_WORK REQUEST_:
Starting at the line below that contains "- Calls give" and ending at the line that contains "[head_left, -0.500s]", retype each line exactly as it stands, but omit the pictures.

WORKING DATA: Begin

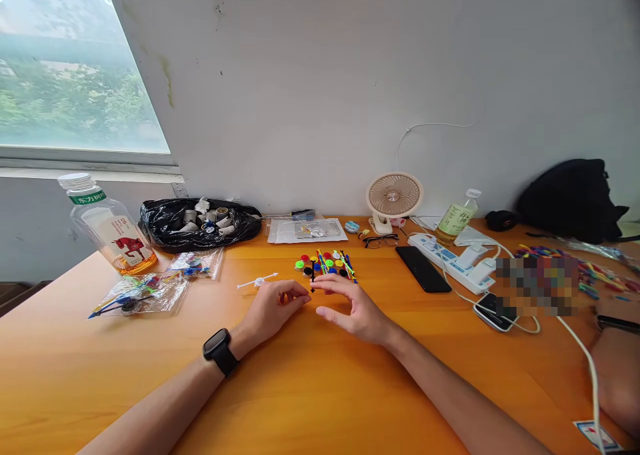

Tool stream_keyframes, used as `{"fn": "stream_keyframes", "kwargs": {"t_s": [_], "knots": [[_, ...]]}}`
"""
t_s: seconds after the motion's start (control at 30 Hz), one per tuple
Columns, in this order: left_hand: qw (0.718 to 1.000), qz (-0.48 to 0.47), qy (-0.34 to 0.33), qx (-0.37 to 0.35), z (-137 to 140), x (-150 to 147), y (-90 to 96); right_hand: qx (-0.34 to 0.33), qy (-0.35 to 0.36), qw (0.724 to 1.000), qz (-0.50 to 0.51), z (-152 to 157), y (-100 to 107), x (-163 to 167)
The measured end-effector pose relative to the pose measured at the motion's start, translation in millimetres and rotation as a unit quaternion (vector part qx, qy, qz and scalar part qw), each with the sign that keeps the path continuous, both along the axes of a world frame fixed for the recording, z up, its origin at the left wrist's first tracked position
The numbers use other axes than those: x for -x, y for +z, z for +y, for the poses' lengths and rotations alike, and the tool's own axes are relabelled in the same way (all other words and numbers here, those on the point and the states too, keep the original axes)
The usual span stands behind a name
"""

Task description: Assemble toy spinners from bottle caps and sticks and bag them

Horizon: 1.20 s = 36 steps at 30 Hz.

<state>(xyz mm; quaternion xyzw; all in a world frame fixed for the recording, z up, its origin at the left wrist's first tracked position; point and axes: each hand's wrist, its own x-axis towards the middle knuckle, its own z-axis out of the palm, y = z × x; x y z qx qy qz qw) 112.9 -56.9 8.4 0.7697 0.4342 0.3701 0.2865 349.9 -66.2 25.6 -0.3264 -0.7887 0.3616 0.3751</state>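
My left hand, with a black watch on its wrist, rests low over the table with thumb and fingertips pinched together. What is in that pinch, if anything, is hidden. Opposite it, my right hand has its thumb apart from its outstretched fingers. A thin black plastic stick with arrow-like ends stands at the fingertips of both hands; which of them touches it I cannot tell. Left of it lies a white stick with a round hub. Just beyond my hands are several coloured discs and coloured sticks.
Bags of parts, a drink bottle and a black plastic bag occupy the left. A fan, glasses, a phone and a power strip stand right. Another person's arm shows at the right edge.
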Motion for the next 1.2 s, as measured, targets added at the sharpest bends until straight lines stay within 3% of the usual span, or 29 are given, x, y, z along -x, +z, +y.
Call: {"fn": "stream_keyframes", "kwargs": {"t_s": [0.13, 0.23, 0.47, 0.97, 1.2], "knots": [[1.0, 0.023, -0.012, 0.004, -1.4, -0.2, 0.0, -0.029, -0.056, 0.998, 0.014, 3.9, -5.5, -0.9], [0.999, 0.046, -0.026, 0.011, -3.1, -0.7, 0.4, -0.057, -0.089, 0.994, -0.033, 6.5, -10.7, -2.1], [0.996, 0.081, 0.033, 0.007, -2.9, 1.3, 0.4, -0.074, -0.094, 0.983, -0.142, 8.1, -18.3, -4.1], [0.995, 0.09, 0.04, -0.011, -1.3, 1.7, -1.6, -0.105, -0.13, 0.98, -0.111, 11.0, -10.8, -4.2], [0.998, 0.051, 0.004, -0.038, -6.1, 1.6, 0.4, -0.115, -0.199, 0.97, -0.079, 9.4, -3.2, -4.3]]}}
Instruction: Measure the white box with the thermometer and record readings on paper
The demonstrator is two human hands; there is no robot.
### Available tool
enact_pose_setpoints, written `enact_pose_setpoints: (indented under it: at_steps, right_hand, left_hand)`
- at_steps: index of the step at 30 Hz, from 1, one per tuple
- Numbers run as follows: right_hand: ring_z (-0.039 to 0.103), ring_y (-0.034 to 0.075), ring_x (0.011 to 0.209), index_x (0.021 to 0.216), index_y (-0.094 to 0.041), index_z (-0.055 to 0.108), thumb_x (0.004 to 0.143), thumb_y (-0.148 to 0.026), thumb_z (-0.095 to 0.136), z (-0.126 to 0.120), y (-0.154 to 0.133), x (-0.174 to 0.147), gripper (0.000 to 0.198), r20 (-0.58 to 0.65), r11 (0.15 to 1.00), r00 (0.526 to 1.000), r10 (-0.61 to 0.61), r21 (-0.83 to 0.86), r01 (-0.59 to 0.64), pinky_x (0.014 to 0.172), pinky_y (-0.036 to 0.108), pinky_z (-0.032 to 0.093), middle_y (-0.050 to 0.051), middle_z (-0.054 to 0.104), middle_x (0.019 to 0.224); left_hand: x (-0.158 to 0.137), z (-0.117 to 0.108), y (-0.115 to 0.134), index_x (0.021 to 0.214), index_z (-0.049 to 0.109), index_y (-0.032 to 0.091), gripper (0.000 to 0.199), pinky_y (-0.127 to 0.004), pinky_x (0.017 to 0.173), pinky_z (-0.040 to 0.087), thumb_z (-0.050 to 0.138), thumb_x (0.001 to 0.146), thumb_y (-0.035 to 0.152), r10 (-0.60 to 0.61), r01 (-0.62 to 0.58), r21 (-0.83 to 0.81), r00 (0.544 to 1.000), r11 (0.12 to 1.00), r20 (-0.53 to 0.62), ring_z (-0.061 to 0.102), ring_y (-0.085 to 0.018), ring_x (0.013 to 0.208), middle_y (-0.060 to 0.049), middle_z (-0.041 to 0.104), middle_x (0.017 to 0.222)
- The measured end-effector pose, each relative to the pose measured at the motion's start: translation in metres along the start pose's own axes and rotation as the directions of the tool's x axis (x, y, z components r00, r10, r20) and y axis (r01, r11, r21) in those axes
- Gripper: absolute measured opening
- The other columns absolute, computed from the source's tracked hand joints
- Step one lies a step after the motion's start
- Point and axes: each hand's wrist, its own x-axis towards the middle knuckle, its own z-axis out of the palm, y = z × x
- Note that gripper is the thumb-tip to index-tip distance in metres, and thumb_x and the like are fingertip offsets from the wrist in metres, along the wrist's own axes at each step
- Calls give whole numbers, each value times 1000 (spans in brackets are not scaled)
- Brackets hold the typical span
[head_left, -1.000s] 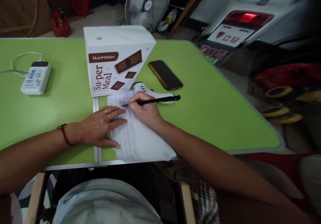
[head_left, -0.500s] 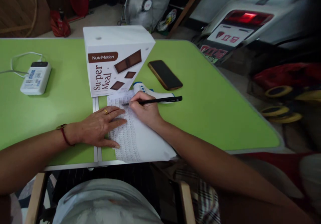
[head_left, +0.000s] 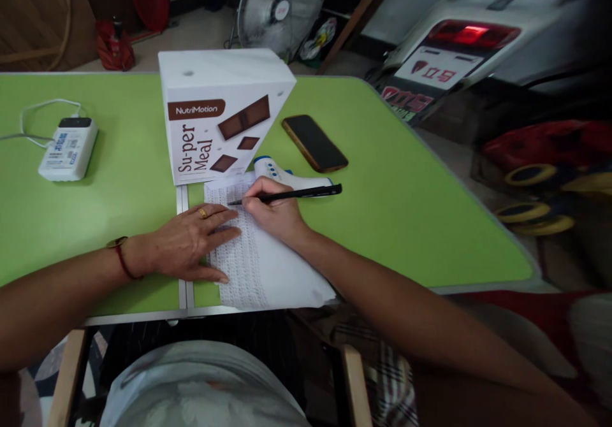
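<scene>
Faces a broad green worktop (head_left: 406, 223), with a white box (head_left: 229, 121) standing upright on it. Has a sheet of paper (head_left: 287, 274) lying flat in front of the box, with small marks filling the left part. Lays the left hand (head_left: 186, 242) partly across the sheet's left side, grip spread, fingers apart. Keeps the right hand (head_left: 275, 213) over the upper part of the sheet, near a white handheld device (head_left: 301, 180) and a dark phone (head_left: 315, 142). Pinches a slim black pen (head_left: 306, 192) in that hand's grip, slanted, with the tip at the marked part.
</scene>
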Motion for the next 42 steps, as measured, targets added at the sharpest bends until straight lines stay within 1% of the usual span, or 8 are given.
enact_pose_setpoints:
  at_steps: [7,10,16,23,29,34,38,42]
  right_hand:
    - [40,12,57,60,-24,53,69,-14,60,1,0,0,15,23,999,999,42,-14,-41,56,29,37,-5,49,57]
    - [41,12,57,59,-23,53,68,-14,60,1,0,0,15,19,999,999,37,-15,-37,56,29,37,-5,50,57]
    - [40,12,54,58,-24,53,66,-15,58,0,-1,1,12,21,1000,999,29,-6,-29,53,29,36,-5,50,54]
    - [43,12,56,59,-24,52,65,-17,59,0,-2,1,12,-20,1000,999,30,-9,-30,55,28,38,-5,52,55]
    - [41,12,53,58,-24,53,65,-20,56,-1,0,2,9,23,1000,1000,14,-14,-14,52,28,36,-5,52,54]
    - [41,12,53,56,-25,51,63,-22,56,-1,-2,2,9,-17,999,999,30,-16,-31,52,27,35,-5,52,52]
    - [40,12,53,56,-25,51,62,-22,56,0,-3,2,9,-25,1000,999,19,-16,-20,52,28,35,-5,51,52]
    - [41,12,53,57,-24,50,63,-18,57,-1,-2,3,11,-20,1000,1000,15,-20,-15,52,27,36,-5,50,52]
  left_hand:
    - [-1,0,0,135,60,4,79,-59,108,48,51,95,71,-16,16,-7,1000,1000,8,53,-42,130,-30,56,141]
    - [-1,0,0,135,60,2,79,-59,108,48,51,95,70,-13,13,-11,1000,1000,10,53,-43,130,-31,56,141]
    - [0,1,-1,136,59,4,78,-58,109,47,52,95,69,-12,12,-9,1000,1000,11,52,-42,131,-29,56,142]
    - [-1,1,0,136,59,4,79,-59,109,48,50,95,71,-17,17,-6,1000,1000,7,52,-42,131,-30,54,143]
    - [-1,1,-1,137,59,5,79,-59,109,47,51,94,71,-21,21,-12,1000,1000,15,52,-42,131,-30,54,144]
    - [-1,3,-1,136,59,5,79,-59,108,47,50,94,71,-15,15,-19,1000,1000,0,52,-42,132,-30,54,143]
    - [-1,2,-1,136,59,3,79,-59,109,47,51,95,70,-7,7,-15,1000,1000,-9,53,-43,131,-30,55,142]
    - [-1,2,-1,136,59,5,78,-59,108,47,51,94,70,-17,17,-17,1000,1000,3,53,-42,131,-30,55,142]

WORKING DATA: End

_YOUR RESPONSE_:
- Calls give whole numbers, each value times 1000 (spans in brackets are not scaled)
- Brackets hold the typical span
[head_left, -1.000s] 
[head_left, -0.500s] 

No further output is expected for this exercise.